02 May 20 by member: diehard3
I forgot my friend was on here.. she messaged me this morning and was supportive. I guess.... nor.ally I see her 2-3 times a weeks and she brings out the best in me and helps me feel worth while..... I miss life before quarantine. Thank you all for all the suggestions. I went through every comment and made notes on what might help. I'm still not feeling great... randomly crying here and there for a few mins.... But so far I have angry cleaned the house. I will make dinner in a minute. I will meal prep for tomorrow and I will call the college on Monday. I dont know if they are even open due to covid-19..... but it's worth a shot. Looks like I could get of my classes will be worth something. into pre-nursing pretty easily.
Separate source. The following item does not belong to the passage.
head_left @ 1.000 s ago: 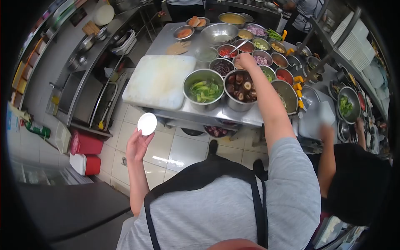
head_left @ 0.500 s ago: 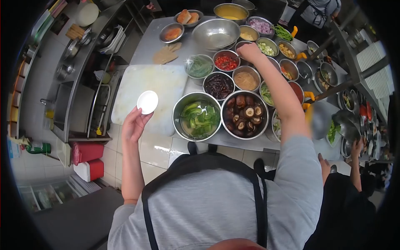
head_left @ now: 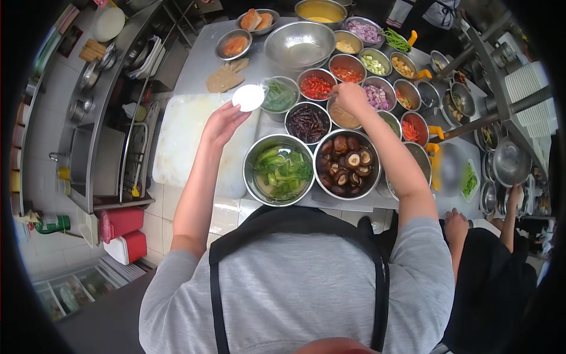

And I've been to college before so I'm sure some on  
02 May 20 by member: 8hunter6
Cont.. some of my old college courses will be worth something. I was scared to go back before. Like I wasnt smart enough. But I felt that the first t im me and I did very well. I've been to therapy.... doesnt help. I actually went to school to be a social service worker... I'm qualified to be a counselor. So it's hard when I know what's expected, what the tricks of the trade are. I know what I should do. I've just felt so stuck..  
02 May 20 by member: 8hunter6
Cont #2 .... so I want to lose weight so I can have excision surgery as safe as possible for my endometriosis. That should reduce a lot of my pain if done right and if it's in places they can do anything about.... but from my symptoms it sounds like it's on my sciatic nerve and that we be scary.... either let it slowly eat away at my nerves or ... have things accidentally severed during surgery.... terrified. But I need the surgery. So I have to lose at least 10% of my body fat. College... I will never be respected fully in my house unless I contribute financially. I was once the breadwinner.... at 24 I bought a house by myself... I need this.  
02 May 20 by member: 8hunter6
Cont #4 .. having support here is priceless . I cant write in a journal because "somebody"always reads it.... I dont want to wear out my friends even if I know atleast one would listen to me until we both died of old age. Thank you all for listening and being here when I so desperately needed someone so say anything nice to me . Thank you.  
02 May 20 by member: 8hunter6
Apparently cont #4 should have been #3 lol  
02 May 20 by member: 8hunter6
Good luck girl! I had horrible endometriosis, had it lasered away and adhesions removed twice. Temporarily helped. Ended up having a hysterectomy 5ish years ago and have been pain free. I know some will say a hysterectomy isn't a cure for endometriosis (I still have ovaries), but dammit I wish I would have done it sooner. Even if it comes back someday, at least I've had these past 5 years with a normal life, and I appreciate it every day! ❤️❤️❤️ 
02 May 20 by member: melissapko
You'll have a support here always!  
02 May 20 by member: Raffaelhn
When I have found myself, many times, in the tar pit of life, I turn the page to Psalms 69. Just read it, whether you believe or not it is the chapter for tar pit reading.  
02 May 20 by member: D'Lite
Girl how are you? Hope you're well! I'm practically same weight as you now. We got this!! :) hang in there, I turn to God and pray when I'm feeling down. Helps to know He hears me and listens to our prayers!